Sunday, October 31, 2010

Coding Standards: Do It My Way or Else

The time has come, once again, for the dreaded coding standards committee. I don't imagine this conversation - I lived it. Every other year or so someone resurrects this tradition. And then utterly fails to accomplish anything useful. Why?

Coding standards solve the wrong problem. All of those discussions about placement of braces, number of spaces to indent, and routine comments mask the underlying issue - your application is complicated! These minutiae are merely fire and motion discussions. You spend so much time focusing on the bullets whizzing overhead that you never shoot back at the enemy.

Don't believe me? Then why does some form of the standards committee meet every other year? And they discuss the very same issues again and again?

The problem is understanding. Your company drops you into another module/package/program with no training. And you spend a lot of time just learning those little intricacies that build up over the years. How do we cut the learning curve?

Coding standards won't improve understanding. How about comments? Every programmer in the world knows to comment their code. And we get beautiful gems like this:

if x then
#if condition is true
[do something]
end if

Writing good comments is very difficult. Now I'm really going off the deep end. Comments are difficult because we write schizophrenic code. In code review, the two biggest non-technical issues are readability and performance. We balance writing code for the computer versus writing code for the human maintainer. Two audiences: human and machine.

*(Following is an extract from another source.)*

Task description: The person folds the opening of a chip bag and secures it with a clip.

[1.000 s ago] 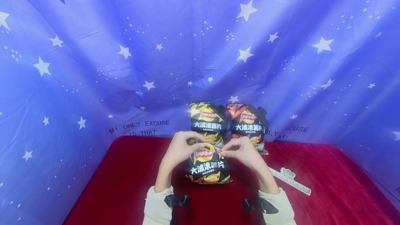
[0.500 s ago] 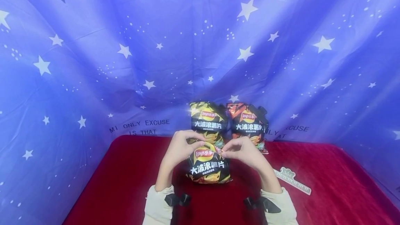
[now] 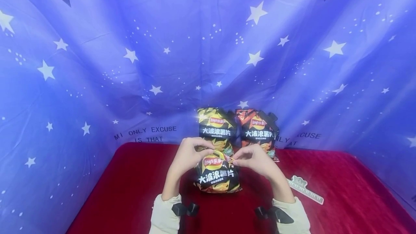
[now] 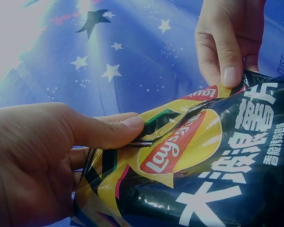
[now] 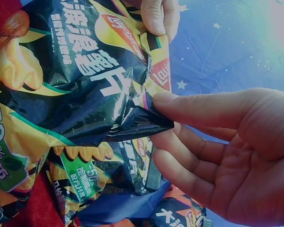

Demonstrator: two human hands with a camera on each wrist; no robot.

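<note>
Pinched at its top edge from both sides: black-and-yellow chip bag (image 3: 217, 172), held upright over the red tablecloth (image 3: 130, 183), near the middle of the scene. Left hand (image 3: 186, 156) clamped the bag's top left corner between thumb and curled fingers, thumb (image 4: 106, 132) pressed flat along the seam just above the red logo. Right hand (image 3: 255, 160) gripped the top right corner, thumb (image 5: 194, 109) on the crumpled black foil, other fingers curled underneath. Top seam wrinkled and folded between the two grips; whether torn open, could not tell. Stood farther back, against the blue starred cloth (image 3: 97, 64): second black-and-yellow bag (image 3: 216, 127), just behind the held one, and an orange-topped bag (image 3: 258, 129) touching its right side. Lay on the tablecloth to the right, well apart from the hands: white ruler (image 3: 304, 189). Cream sleeves (image 3: 164, 216) at both wrists.
</note>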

Humans and machines understand differently. Go figure, who knew. People read code differently than the computer does. Actually, people have noticed. Coding standards and comments all try to fix one common defect: a person and the computer have to understand the same thing.

Think about that for just a second. People and machines process the code in opposite ways. Yet we're trying to write code where both have optimal understanding. So we move in opposite directions, hoping to reach the farthest distance in both directions. Compromises don't work that way.

Literate programming addresses this problem by organizing code both ways. It provides a framework for writing human oriented code. Then re-arranging it for the computer. You write the program for people. And then instruct the compiler in the most efficient arrangement.

Imagine yourself writing functional specifications and then adding the code right there. Link the code directly with the specification. Seems like the best comments money can buy.